The Craft of Research is ever bit as much an art as a science (and yes, I do recommend the book by that title linked here). Every person has to find the method that works best for them and their particular situation. A lot of people think they know how to do academic research by the time they finish high school, but as an instructor of intro to college writing, I am firmly of the opinion that the majority of these people are wrong.Looking back at some of my papers even during my senior year of college, I’m pretty sure I didn’t really understand real academic research until graduate school.

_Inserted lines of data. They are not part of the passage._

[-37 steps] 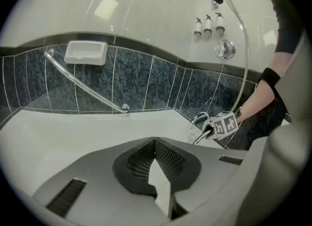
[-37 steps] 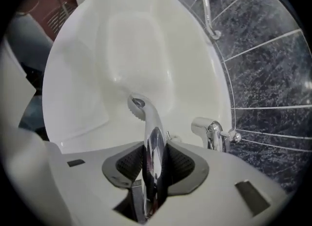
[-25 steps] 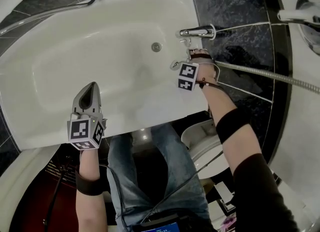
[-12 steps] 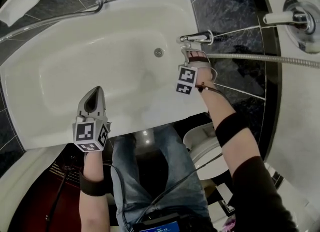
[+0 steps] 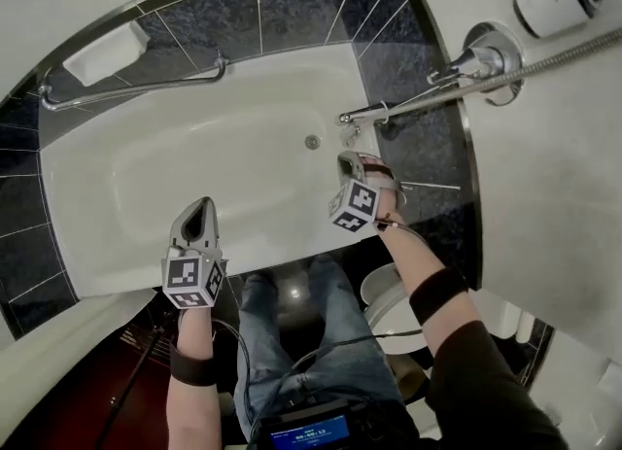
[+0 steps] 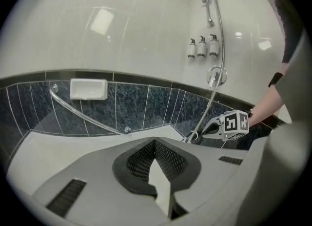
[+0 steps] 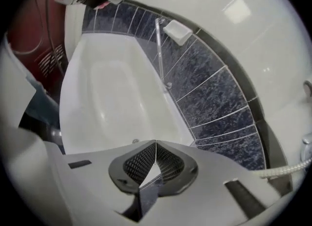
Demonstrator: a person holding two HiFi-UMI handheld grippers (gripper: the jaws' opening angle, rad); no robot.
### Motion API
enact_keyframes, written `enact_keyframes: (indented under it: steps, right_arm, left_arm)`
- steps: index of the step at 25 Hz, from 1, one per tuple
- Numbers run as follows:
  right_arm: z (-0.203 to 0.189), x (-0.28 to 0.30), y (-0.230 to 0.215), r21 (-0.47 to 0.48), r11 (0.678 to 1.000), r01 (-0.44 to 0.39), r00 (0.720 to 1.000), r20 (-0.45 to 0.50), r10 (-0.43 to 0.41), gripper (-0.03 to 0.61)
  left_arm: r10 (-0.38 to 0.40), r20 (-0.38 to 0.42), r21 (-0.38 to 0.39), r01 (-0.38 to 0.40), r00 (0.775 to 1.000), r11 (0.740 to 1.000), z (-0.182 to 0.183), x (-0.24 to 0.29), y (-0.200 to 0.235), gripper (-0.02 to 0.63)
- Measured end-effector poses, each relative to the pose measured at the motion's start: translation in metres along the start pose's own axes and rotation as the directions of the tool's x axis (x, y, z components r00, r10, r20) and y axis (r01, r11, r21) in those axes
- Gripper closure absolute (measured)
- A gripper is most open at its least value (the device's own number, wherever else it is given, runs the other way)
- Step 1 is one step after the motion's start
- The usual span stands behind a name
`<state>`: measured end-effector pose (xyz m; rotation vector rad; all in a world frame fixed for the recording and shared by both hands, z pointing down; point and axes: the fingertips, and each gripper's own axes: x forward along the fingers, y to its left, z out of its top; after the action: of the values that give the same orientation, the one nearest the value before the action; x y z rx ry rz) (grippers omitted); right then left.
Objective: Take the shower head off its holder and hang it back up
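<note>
Left gripper [image 5: 201,207] rose over bathtub [image 5: 136,171]; perhaps marble tiles [image 5: 296,11].

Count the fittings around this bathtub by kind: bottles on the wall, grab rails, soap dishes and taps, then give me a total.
Bottles: 3
Grab rail: 1
Soap dish: 1
Tap: 1
Total: 6

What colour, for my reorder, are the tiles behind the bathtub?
The tiles are dark marbled blue-black with pale grout; clearest in the left gripper view.
</note>
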<state>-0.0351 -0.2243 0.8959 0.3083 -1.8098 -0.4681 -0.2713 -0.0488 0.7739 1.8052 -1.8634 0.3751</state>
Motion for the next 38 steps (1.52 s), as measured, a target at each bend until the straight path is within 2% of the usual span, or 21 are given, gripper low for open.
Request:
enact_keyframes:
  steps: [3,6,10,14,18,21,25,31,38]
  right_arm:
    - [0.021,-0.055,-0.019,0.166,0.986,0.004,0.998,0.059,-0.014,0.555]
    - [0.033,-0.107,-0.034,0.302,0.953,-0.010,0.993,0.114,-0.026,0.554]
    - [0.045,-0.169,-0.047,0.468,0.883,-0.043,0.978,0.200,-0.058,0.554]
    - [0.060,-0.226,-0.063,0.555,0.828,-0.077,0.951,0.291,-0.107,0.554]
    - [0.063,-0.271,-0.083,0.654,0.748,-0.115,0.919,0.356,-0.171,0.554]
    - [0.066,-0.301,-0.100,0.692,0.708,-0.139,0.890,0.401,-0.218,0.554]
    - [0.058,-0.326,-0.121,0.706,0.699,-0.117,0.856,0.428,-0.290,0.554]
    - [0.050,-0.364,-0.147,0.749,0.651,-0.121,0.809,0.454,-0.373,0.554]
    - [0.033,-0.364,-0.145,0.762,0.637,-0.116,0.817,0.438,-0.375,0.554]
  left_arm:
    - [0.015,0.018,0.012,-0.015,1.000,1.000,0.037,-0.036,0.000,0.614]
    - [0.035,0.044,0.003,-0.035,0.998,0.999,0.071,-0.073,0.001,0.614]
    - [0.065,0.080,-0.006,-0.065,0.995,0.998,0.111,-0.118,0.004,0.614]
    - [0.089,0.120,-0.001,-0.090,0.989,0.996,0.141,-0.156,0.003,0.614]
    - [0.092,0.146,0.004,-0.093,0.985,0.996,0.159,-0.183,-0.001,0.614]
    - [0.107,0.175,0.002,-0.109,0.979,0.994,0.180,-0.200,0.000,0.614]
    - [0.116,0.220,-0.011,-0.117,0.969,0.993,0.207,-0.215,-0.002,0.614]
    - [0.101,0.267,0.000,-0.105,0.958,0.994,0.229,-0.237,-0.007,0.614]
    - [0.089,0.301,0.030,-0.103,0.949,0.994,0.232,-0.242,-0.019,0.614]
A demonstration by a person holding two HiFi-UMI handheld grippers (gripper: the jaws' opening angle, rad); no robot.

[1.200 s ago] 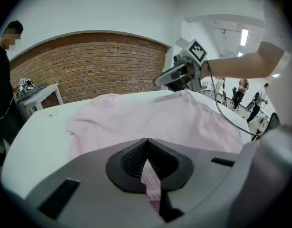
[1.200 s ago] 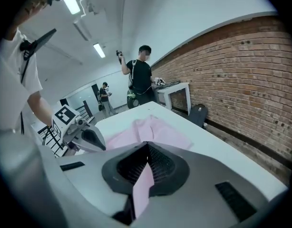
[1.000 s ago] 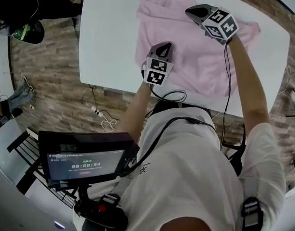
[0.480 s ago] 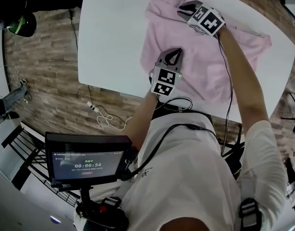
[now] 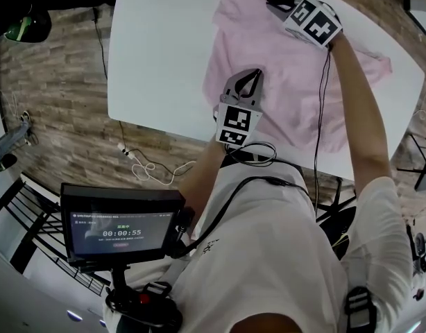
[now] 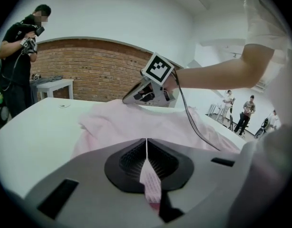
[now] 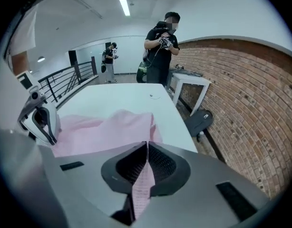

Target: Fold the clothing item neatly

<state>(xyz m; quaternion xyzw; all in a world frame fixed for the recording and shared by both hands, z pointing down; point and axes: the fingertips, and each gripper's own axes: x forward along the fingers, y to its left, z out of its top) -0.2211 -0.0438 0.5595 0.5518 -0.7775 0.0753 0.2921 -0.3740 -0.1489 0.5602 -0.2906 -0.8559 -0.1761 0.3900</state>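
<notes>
Pink garment (image 5: pixel 282 82) lies spread but rumpled on white worktop (image 5: pixel 157 54), on the right part as head view shows it; left part of worktop bare. By garment's left edge sits left gripper (image 5: pixel 249 75), tips pointing away from person. Its jaws are pressed together w/ a thin strip of the pink cloth pinched between the pads; strip trails back toward camera in left gripper view. At garment's far edge is right gripper (image 5: pixel 274 1), arm stretched across the cloth. Its jaws have just been closing & now nip a fold of the same pink cloth, pads all but meeting on it. Marker cubes on both grippers face up toward head camera. Black cable (image 5: pixel 317 116) runs from right gripper along forearm, above garment. Whether either pinched bit is lifted off worktop: can't tell. Low left in head view, a monitor (image 5: pixel 119 231) w/ timer display on a stand. Wood-look floor (image 5: pixel 60 116) round worktop. Beyond far end a person in black (image 7: pixel 160 46) holds a camera; brick wall (image 7: pixel 241 103) to one side, small white table (image 7: pixel 189 84) against it.
</notes>
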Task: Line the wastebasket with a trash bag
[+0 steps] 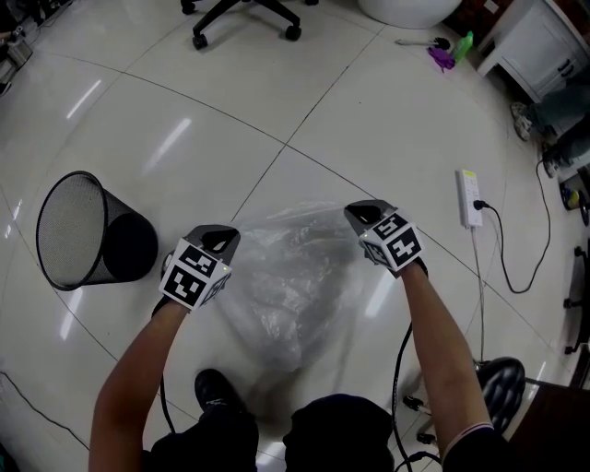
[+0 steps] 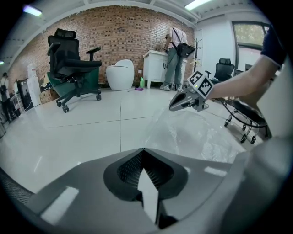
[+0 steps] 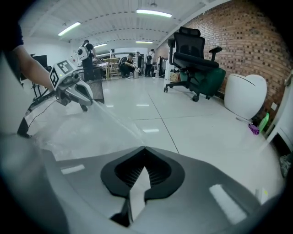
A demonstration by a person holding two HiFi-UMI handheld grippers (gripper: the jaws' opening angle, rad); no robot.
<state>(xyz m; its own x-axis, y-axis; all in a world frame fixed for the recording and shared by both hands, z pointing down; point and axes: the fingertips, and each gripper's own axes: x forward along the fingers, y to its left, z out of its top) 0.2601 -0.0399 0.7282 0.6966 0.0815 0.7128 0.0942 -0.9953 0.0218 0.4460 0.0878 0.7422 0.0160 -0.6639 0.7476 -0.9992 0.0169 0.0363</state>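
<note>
At the near edge of the white tiled floor (image 1: 387, 120), beside the person's dark shoe (image 1: 214, 387): one clear trash bag (image 1: 295, 286), crumpled, hanging slack between two grippers. Left hand-held gripper (image 1: 224, 240): jaws closed, with a strip of the bag's film pinched between them at its left edge. Right hand-held gripper (image 1: 365, 216): jaws closed in the same way on the film at the bag's right edge. Left of the left gripper, apart from the bag: one black mesh wastebasket (image 1: 129, 244), lying on its side on the tiles with its open mouth towards the camera. Right of the right gripper: one white power strip (image 1: 469, 198) with a black cord plugged in. Farthest: the wheeled base of an office chair (image 1: 244, 14), a green bottle (image 1: 463, 44) and a white cabinet (image 1: 539, 41).
</note>
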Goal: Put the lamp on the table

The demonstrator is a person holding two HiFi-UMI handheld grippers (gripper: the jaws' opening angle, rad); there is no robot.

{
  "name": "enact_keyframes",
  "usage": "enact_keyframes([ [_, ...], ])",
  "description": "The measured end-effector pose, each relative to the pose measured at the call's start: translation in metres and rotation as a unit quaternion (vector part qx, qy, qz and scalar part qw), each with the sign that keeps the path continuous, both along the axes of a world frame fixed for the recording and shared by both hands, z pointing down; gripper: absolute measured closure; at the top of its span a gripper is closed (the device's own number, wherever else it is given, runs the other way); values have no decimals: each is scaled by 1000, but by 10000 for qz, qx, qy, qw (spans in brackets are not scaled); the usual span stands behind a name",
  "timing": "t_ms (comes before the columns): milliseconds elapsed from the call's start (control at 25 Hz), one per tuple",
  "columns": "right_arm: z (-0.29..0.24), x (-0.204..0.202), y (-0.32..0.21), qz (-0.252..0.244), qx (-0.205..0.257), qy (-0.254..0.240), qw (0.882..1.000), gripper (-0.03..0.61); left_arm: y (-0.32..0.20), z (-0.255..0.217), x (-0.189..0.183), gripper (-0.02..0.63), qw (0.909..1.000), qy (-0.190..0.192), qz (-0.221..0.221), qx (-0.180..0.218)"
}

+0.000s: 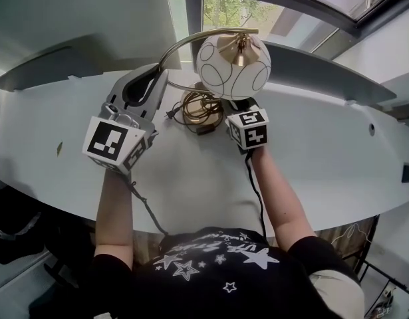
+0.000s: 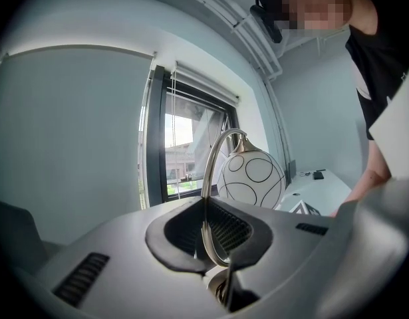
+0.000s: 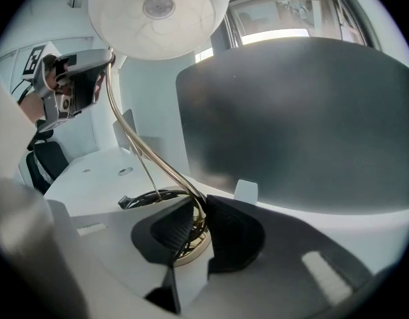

With the rise of digital technologies there has been an incredible rise in the amount of things that can be easily accessed and the speed at which such info might be obtained. This is sadly accompanied by a rise in minimal to non-existent attention spans which causes serious problems for true academic research. Research takes time. It requires in-depth and detailed attention to potential sources and avenues of inquiry. I can’t think of many people who have the patience to comb through fifty pages of database hits to find the perfect source. I have done this. It is painful, but worth it for a stronger paper. The standard ‘first-three-items-that-show-up-on-Google’ does not work in the long term. Let it be known that I have no problem with Google or Wikkipedia. I use them myself. But these types of resources work best for finding basic information and locating resources; they are not great sources themselves.
This problem is not limited to the digital realm. The same applies to academic books that might be potential sources for a research project. Reading the Table of Contents, Introduction, and Glossary are a start, but the book should actually be read. If the topic of the research is narrowed down enough, certain chapters or sections might be skimmed but should not be skipped. Like digital sources, books are not simply sources for soundbites. Many student who are just now beginning college do not realize this but there are databases on paper; they are called ‘Indexes’ of journals and generally cover the year’s contents of a given journal or publication. They often contain possibilities that are not available online. Yes, people, there are materials out there that have not yet been digitized (and may never be).
In addition to misusing digital resources and not taking enough time to sort through the material, problem number two is failure to keep records of research. One of the worst possible feelings when half-way through a project is to remember a citation that would suddenly be perfect, but not remembering where the fact-quote-reference was from. To that end, I introduce K’s Recommendation 1: Keep records of searches, and notes on what has been read. This will save time in the long run, no matter what the scope of the project. I promise.
Also keep in mind the following:
Machan’s Law: Thou shalt not begin a project with a specific outcome (ie-thesis) in mind. This is the mark of an amateur. Begin with a question and possible answer, but be willing to change thy mind if the research so dictates.
Curran’s Law: If, in the course of a project, you are not wasting time chasing red herrings, you aren’t doing research right. In order to be thorough, you will run into dead-ends. This is not only ok, it is a sign that you are narrowing your focus. This is a sign of progress. Whine and cry if you must (I know I do), but embrace it.
In light of these two laws, based on some of the best research advice I got as a student, I also present K’s Recommendation 2: Be ready to find out that someone else already had your initial idea (or something very close to it). When this happens, do not panic. This is almost a moment of pride. As the old cliche goes, “great minds think alike”. You just had an idea that you share with a published scholar. Keep working, and you will find a new, original angle. For example, you might find a different reason or way to reach the same conclusion. You might find other evidence that proves the same point, etc.
And finally, K’s Recommendation 3: Listen to your professors, students who have been in your program longer, and to each other. Go ask for direction; discuss your project with others. If someone recommend a title, it is probably for good reason. You are not obligated to use said recommended title, but you should at least look at it. Even if you don’t end up citing it, you might use it to locate other sources or directions from which to approach your topic.